L’expo était prévue avant mais j’ai cherché comment s’est produite cette victoire.

Le RN Hervé de Lépinau à Carpentras :

2014 il perd les municipales/ 2015 il gagne les départementales

2017 il perd les législatives / 2021 il gagne à nouveau les départementales

2022 il devient député / 2024 réélu dès le premier tour

2026 maire de Carpentras 50,7% (il rassemble au second tour l’électorat de 3 listes d’extrême-droite) contre deux listes de gauche incapables de fusionner, un ancien maire condamné pour violences conjugales Francis Adolphe 24,7% et le sortant Serge Andrieu (ancien premier adjoint du précédent) 24,5%. Bravo la gauche !

Un témoin écrit avant le résultat :

Encore un épisode de la tragédie municipale à la française : on se présente sous une étiquette, on prête allégeance à un maire, puis on retourne sa veste au gré des ambitions personnelles ou des rancunes anciennes. À Carpentras comme ailleurs, on ne parle pas de projet, de vision, d’avenir commun, mais de places, de listes et de fidélités mouvantes. La politique se réduit à une gestion de carrière locale où les électeurs, une fois le bulletin glissé, ne sont plus que des spectateurs trahis.

Cette comédie des alliances et désalliances traduit la décadence de la démocratie représentative : les élus ne représentent plus qu’eux-mêmes et leur appétit de pouvoir. L’intérêt général n’est qu’un masque qu’on ajuste au besoin, pour justifier un ralliement ou une défection.

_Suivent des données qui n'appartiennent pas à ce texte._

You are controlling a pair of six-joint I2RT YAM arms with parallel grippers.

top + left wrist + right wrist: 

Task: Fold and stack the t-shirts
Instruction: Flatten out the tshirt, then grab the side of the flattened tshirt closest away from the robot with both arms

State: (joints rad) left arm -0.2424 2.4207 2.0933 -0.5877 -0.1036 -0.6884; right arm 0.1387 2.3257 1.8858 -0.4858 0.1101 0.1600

C’est une politique sans transcendance, sans idées, réduite à des querelles de personnes.

On s’étonnera ensuite que les citoyens désertent les urnes, qu’ils considèrent la politique comme une mascarade, et que la colère gronde. Le vrai scandale n’est pas que trois élus changent de camp à Carpentras, mais que ce geste illustre une France où les idéaux se sont dissous dans le marigot des calculs électoraux. Voilà pourquoi les institutions locales, comme nationales, apparaissent de plus en plus illégitimes.